“是天要灭你们。”
有人在他身后开口。他转过头,看见一个黑袍人立在火光里,面容模糊,声音却温和得像慈母哄人入睡。“天定的命数,谁也改不了。除非。”
“除非什么?”那孩子的声音哑得不像活人。
“除非你变成天。”
画面再一次撕开。
山河鼎从天而降,狠狠砸进少年的胸口。少年浑身剧烈痉挛,经脉一根根凸起,像皮肤底下钻进了无数活蛇。他张着嘴想喊疼,喉咙里却发不出半点声音,只有眼眶里涌出的泪是红的。血泪顺着脸颊往下淌,一滴滴砸在鼎身上。
鼎亮了。
亮起纯粹的黑光。
从那天起,少年的眼眶里,再也没有过眼白。
百年的孤独像潮水般涌来,一浪接一浪,把沈砚淹得喘不过气。他看见谢无咎站在空荡荡的大殿里,脚边爬满霉斑,头顶藻井破了个大洞,漏下惨白的月光。殿外跪着乌压压的臣子,山呼万岁的声音层层叠叠传进来,撞到冰冷的殿壁上,碎成一地嗡嗡的回音。
“国师大人。”
没人应。
“国师大人?”
还是没人应。
谢无咎低头看着自己的手。那双手白净修长,骨节分明,是双很好看的手。

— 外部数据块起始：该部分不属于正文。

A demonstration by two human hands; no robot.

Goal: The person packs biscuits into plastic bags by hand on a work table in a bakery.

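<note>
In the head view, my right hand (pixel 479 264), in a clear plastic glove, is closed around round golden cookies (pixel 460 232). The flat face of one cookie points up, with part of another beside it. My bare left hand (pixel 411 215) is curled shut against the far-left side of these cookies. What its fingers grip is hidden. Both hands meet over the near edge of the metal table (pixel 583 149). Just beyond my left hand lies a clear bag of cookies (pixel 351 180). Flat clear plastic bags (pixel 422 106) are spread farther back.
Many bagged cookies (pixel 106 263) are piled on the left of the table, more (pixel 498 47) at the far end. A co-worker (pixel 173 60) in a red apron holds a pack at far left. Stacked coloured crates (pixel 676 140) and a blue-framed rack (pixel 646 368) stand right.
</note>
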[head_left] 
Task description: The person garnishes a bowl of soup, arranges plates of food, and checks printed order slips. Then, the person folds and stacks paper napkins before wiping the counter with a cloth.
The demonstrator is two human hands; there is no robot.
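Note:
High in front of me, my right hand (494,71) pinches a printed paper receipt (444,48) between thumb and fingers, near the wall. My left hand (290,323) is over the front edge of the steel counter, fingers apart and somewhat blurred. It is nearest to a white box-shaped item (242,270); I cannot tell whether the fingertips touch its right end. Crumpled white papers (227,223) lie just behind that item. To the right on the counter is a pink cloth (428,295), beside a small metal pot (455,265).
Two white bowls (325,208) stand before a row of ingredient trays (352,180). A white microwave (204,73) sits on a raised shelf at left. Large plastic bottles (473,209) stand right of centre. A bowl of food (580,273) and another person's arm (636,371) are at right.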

可他知道,这层皮肉底下是空的。山河鼎把他的血肉一点点掏干净,填进去的全是黑气。黏稠的,冰冷的,像死人的骨髓。
他忽然笑了一下。
笑容很淡,嘴角只牵起一点点,却比哭还要难看。他轻声说:“好冷。”
殿外的臣子还在跪着。他瞥了一眼,手指无意识动了动。黑鸦从袖口蜂拥而出,铺天盖地卷了出去。惨叫声只持续了三息,殿外便彻底安静下来。血顺着台阶往下淌,一直流到他脚边。他低头看了片刻,默默把脚挪开了。
“脏。”
记忆还在不停往里灌。
沈砚看见了容嫣。那个弹琴能乱国运的女子。她跪在谢无咎面前,眼神炙热得不像是拜师,倒像信徒在仰望自己的神明。谢无咎伸手摸了摸她的头顶,动作很温柔,眼神却是空的。他看她的神情,像在看一颗棋子,又像在看一个注定失败的试验品。